- **RECORD SET**:
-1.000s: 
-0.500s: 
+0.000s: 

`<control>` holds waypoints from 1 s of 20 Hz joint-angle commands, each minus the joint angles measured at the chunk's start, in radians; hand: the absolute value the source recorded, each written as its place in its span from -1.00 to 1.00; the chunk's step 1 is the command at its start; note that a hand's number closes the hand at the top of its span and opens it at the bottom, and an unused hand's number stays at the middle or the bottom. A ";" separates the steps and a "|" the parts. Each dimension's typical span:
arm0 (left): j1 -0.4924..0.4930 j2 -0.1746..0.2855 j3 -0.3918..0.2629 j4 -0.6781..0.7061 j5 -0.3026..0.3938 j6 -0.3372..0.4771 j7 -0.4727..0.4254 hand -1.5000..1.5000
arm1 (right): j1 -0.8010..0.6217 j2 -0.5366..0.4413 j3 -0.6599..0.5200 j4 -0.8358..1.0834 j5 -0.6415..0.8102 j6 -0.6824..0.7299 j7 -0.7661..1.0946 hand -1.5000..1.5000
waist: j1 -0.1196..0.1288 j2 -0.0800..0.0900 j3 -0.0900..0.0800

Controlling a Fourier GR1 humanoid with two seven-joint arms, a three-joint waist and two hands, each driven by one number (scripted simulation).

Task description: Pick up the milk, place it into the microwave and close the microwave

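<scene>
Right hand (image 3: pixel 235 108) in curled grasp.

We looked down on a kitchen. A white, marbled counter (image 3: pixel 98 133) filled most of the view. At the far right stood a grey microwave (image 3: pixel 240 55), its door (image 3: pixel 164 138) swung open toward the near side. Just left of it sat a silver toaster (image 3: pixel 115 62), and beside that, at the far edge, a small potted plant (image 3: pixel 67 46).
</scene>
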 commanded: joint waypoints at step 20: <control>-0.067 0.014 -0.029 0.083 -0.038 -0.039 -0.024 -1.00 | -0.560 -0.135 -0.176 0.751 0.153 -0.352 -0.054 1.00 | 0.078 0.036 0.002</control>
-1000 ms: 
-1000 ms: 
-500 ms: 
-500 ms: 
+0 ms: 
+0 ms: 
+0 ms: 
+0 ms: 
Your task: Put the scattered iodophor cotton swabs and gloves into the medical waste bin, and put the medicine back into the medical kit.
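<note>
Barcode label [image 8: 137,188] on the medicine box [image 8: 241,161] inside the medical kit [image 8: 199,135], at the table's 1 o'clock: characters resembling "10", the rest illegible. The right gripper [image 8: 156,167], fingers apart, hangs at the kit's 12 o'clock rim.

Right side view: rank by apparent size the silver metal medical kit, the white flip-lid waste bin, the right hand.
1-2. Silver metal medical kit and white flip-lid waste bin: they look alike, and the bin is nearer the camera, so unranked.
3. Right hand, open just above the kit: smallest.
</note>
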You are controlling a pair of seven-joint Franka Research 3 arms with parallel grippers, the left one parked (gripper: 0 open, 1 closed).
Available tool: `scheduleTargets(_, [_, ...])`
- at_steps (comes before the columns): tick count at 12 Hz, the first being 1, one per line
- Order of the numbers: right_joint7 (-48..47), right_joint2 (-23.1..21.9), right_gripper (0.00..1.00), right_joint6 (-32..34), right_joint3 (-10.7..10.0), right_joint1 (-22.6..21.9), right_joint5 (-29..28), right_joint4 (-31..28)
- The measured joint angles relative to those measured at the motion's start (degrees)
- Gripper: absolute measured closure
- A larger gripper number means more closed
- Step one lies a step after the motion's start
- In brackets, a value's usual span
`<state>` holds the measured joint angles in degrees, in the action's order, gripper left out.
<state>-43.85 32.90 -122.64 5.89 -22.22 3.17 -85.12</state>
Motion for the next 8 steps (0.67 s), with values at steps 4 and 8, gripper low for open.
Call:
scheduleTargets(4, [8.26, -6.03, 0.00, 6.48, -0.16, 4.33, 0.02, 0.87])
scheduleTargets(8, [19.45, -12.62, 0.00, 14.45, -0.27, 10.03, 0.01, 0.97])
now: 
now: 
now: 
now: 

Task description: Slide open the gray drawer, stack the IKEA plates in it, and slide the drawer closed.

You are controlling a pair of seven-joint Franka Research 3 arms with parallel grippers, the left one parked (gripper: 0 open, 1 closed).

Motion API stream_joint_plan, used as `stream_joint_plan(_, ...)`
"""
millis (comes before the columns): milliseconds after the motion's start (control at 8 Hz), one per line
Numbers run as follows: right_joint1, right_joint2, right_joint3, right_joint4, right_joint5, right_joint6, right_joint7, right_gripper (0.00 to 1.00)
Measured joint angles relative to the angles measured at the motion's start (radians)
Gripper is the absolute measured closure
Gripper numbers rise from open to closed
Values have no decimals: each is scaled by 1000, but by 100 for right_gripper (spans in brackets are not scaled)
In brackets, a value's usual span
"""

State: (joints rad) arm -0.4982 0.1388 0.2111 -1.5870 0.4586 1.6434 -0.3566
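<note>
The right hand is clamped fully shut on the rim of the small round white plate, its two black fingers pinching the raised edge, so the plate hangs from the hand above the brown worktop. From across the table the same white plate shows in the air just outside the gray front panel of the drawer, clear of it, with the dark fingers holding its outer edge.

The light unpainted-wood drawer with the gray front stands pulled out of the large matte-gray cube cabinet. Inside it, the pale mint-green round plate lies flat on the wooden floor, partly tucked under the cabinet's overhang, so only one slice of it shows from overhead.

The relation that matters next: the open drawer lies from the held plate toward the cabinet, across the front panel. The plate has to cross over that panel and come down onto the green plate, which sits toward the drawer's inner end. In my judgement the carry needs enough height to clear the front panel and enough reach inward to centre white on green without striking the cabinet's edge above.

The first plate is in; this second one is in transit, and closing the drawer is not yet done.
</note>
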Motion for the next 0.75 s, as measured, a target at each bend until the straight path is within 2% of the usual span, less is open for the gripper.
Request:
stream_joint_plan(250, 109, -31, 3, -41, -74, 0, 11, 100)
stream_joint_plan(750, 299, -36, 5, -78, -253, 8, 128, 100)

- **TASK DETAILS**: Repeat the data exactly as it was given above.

- **RESULT OF THIS TASK**:
-1.000s: 
-0.500s: 
+0.000s: 

`<control>` holds waypoints from 1 s of 20 Hz joint-angle commands, each minus the joint angles measured at the chunk's start, in radians; hand: the absolute value the source recorded, each written as its place in its span from -1.00 to 1.00; the chunk's step 1 is the command at its start; note that a hand's number closes the hand at the top of its span and opens it at the bottom, and an unused hand's number stays at the middle or the bottom. A ";" separates the steps and a "|" the parts. Each dimension's typical span:
arm0 (left): j1 -0.4924..0.4930 j2 -0.1746..0.2855 j3 -0.3918..0.2629 j4 -0.6781..0.7061 j5 -0.3026..0.3938 j6 -0.3372..0.4771 j7 -0.4727..0.4254 hand -1.5000..1.5000
arm1 (right): j1 -0.8010..0.6217 j2 -0.5366..0.4413 j3 -0.6599..0.5200 j4 -0.8358..1.0834 j5 -0.6415..0.8102 j6 -0.6824..0.7299 j7 -0.7661..1.0946 hand -1.5000..1.5000
waist: j1 -0.1196..0.1288 j2 -0.0800..0.0900 j3 -0.0900..0.0800

Controlling a Fourier GR1 humanoid with two seven-joint arms, a three-joint waist and two hands, each driven by one number (scripted simulation).

Task description: Pick up the milk, place it into the microwave and close the microwave

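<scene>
Right hand (image 3: pixel 235 108) in curled grasp.

We looked down on a kitchen. A white, marbled counter (image 3: pixel 98 133) filled most of the view. At the far right stood a grey microwave (image 3: pixel 240 55), its door (image 3: pixel 164 138) swung open toward the near side. Just left of it sat a silver toaster (image 3: pixel 115 62), and beside that, at the far edge, a small potted plant (image 3: pixel 67 46).
</scene>
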 commanded: joint waypoints at step 20: <control>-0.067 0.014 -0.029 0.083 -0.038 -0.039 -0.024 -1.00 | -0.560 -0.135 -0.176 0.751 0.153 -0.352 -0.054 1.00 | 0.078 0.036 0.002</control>
-1000 ms: 
-1000 ms: 
-500 ms: 
-500 ms: 
+0 ms: 
+0 ms: 
+0 ms: 
+0 ms: 
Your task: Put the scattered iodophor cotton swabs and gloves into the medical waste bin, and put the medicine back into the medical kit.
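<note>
Barcode label [image 8: 137,188] on the medicine box [image 8: 241,161] inside the medical kit [image 8: 199,135], at the table's 1 o'clock: characters resembling "10", the rest illegible. The right gripper [image 8: 156,167], fingers apart, hangs at the kit's 12 o'clock rim.

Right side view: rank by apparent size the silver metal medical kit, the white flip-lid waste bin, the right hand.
1-2. Silver metal medical kit and white flip-lid waste bin: they look alike, and the bin is nearer the camera, so unranked.
3. Right hand, open just above the kit: smallest.
</note>
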You are controlling a pair of seven-joint Franka Research 3 arms with parallel grippers, the left one parked (gripper: 0 open, 1 closed).
Available tool: `scheduleTargets(_, [_, ...])`
- at_steps (comes before the columns): tick count at 12 Hz, the first being 1, one per line
- Order of the numbers: right_joint7 (-48..47), right_joint2 (-23.1..21.9), right_gripper (0.00..1.00), right_joint6 (-32..34), right_joint3 (-10.7..10.0), right_joint1 (-22.6..21.9), right_joint5 (-29..28), right_joint4 (-31..28)
- The measured joint angles relative to those measured at the motion's start (degrees)
- Gripper: absolute measured closure
- A larger gripper number means more closed
- Step one lies a step after the motion's start
- In brackets, a value's usual span
`<state>` holds the measured joint angles in degrees, in the action's order, gripper left out.
<state>-43.85 32.90 -122.64 5.89 -22.22 3.17 -85.12</state>
Motion for the next 8 steps (0.67 s), with values at steps 4 and 8, gripper low for open.
Call:
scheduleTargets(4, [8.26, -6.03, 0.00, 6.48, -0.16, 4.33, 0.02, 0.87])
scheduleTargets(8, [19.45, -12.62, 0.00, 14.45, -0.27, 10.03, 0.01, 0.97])
now: 
now: 
now: 
now: 

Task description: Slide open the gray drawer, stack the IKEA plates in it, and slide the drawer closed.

You are controlling a pair of seven-joint Franka Research 3 arms with parallel grippers, the left one parked (gripper: 0 open, 1 closed).

Motion API stream_joint_plan, used as `stream_joint_plan(_, ...)`
"""
millis (comes before the columns): milliseconds after the motion's start (control at 8 Hz), one per line
Numbers run as follows: right_joint1, right_joint2, right_joint3, right_joint4, right_joint5, right_joint6, right_joint7, right_gripper (0.00 to 1.00)
Measured joint angles relative to the angles measured at the motion's start (radians)
Gripper is the absolute measured closure
Gripper numbers rise from open to closed
Values have no decimals: each is scaled by 1000, but by 100 for right_gripper (spans in brackets are not scaled)
In brackets, a value's usual span
"""

State: (joints rad) arm -0.4982 0.1388 0.2111 -1.5870 0.4586 1.6434 -0.3566
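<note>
The right hand is clamped fully shut on the rim of the small round white plate, its two black fingers pinching the raised edge, so the plate hangs from the hand above the brown worktop. From across the table the same white plate shows in the air just outside the gray front panel of the drawer, clear of it, with the dark fingers holding its outer edge.

The light unpainted-wood drawer with the gray front stands pulled out of the large matte-gray cube cabinet. Inside it, the pale mint-green round plate lies flat on the wooden floor, partly tucked under the cabinet's overhang, so only one slice of it shows from overhead.

The relation that matters next: the open drawer lies from the held plate toward the cabinet, across the front panel. The plate has to cross over that panel and come down onto the green plate, which sits toward the drawer's inner end. In my judgement the carry needs enough height to clear the front panel and enough reach inward to centre white on green without striking the cabinet's edge above.

The first plate is in; this second one is in transit, and closing the drawer is not yet done.
</note>
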Motion for the next 0.75 s, as measured, a target at each bend until the straight path is within 2% of the usual span, less is open for the gripper.
Request:
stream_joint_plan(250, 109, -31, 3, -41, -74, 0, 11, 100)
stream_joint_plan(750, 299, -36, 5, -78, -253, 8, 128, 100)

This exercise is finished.